Agenda Item 3. Although the advisory vote to approve named executive officer compensation is non-binding, the advisory vote allows our stockholders to express their opinions regarding named executive officer compensation. The Board will consider the affirmative vote of a majority of the shares of Common Stock having voting power present in person or represented by proxy at the Annual Meeting as approval of the compensation of the Company’s named executive officers for fiscal 2016. Abstentions are counted as votes against and “broker non-votes” are not counted for purposes of the advisory vote to approve named executive officer compensation.
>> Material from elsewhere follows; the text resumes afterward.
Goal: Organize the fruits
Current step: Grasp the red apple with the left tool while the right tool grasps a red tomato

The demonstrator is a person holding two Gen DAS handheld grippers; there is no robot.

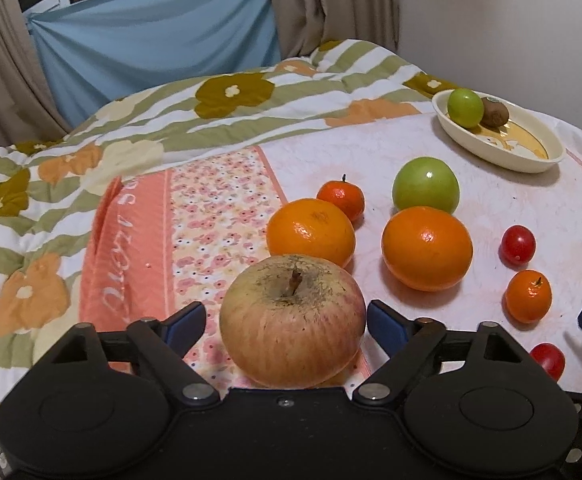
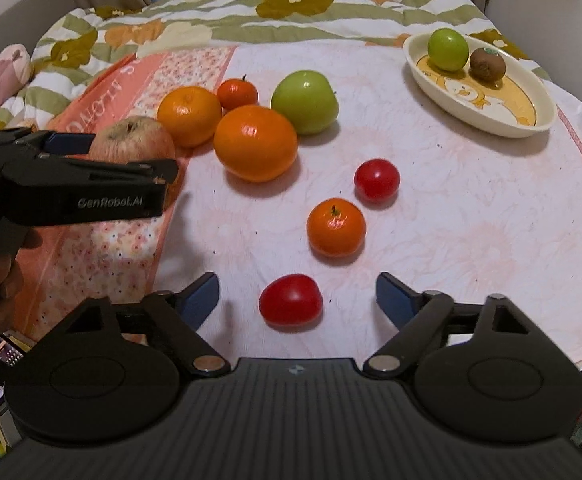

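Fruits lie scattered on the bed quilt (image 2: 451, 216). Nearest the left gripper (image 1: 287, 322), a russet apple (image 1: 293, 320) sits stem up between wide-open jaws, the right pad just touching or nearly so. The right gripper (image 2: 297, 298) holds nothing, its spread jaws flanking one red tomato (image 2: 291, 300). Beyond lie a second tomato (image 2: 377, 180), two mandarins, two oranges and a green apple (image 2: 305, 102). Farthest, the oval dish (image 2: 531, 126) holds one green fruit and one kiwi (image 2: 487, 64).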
As a result, if you own shares through a bank, broker-dealer, or similar organization, you must instruct your bank, broker-dealer, or other similar organization to vote in order for them to vote your shares.

 

Agenda Item 4. Although the advisory vote to recommend the frequency of advisory votes on the Company’s named executive officer compensation is non-binding, the advisory vote allows our stockholders to express their opinions regarding the frequency of stockholder votes regarding the Company’s named executive officer compensation. The Board will consider the option receiving the greatest number of votes (every one, two or three years) of the shares of Common Stock having voting power present in person or represented by proxy at the Annual Meeting as the frequency recommended by stockholders. However, because this vote is advisory and not binding on the Board of the Company in any way, the Board may decide that it is in the best interests of our stockholders and our Company to hold an advisory vote on named executive officer compensation more or less frequently than the option recommended by our stockholders. Abstentions and “broker non-votes” will have no effect on this proposal.

 

Proxy Matters

 

Stockholders may vote by completing, properly signing, and returning the accompanying proxy card, or by attending and voting at the Annual Meeting. If you properly complete and return your proxy card in time to vote, your proxy (one of the individuals named in the proxy card) will vote your shares as you have directed. If you sign and return the proxy card but do not indicate specific choices as to your vote, your proxy will vote your shares (i) to elect the nominees listed under “Nominees for Director,” (ii) for the ratification of the selection of the Company’s independent registered public accounting firm, (iii) for approval of the compensation of the Company’s named executive officers for fiscal year 2016 and (iv) for advisory votes on the Company’s named executive officer compensation to occur “every year.”

 

Stockholders of record and participants in certain defined contribution plans sponsored by the Company (see below) may also vote by using a touch-tone telephone to call 1-800-690-6903, or by the Internet by accessing the following website: http://www.proxyvote.com.

 

Voting instructions, including your stockholder account number and personal proxy control number, are contained on the accompanying proxy card. You will also use this accompanying proxy card if you are a participant in the following defined contribution plans sponsored by the Company:

 

Spectrum Investment Savings Plan;

 

Pre-Tax Savings Plan (Texarkana Represented Employees); or

 

Pre-Tax Savings Plan (Findlay Represented Employees).

 

Those stockholders of record who choose to vote by telephone or Internet must do so no later than 11:59 p.m., Eastern Daylight Time, on May 4, 2017. All voting instructions from participants in the defined contribution plans sponsored by the Company and listed above must be received no later than 5:00 p.m., Eastern Daylight Time, on May 3, 2017.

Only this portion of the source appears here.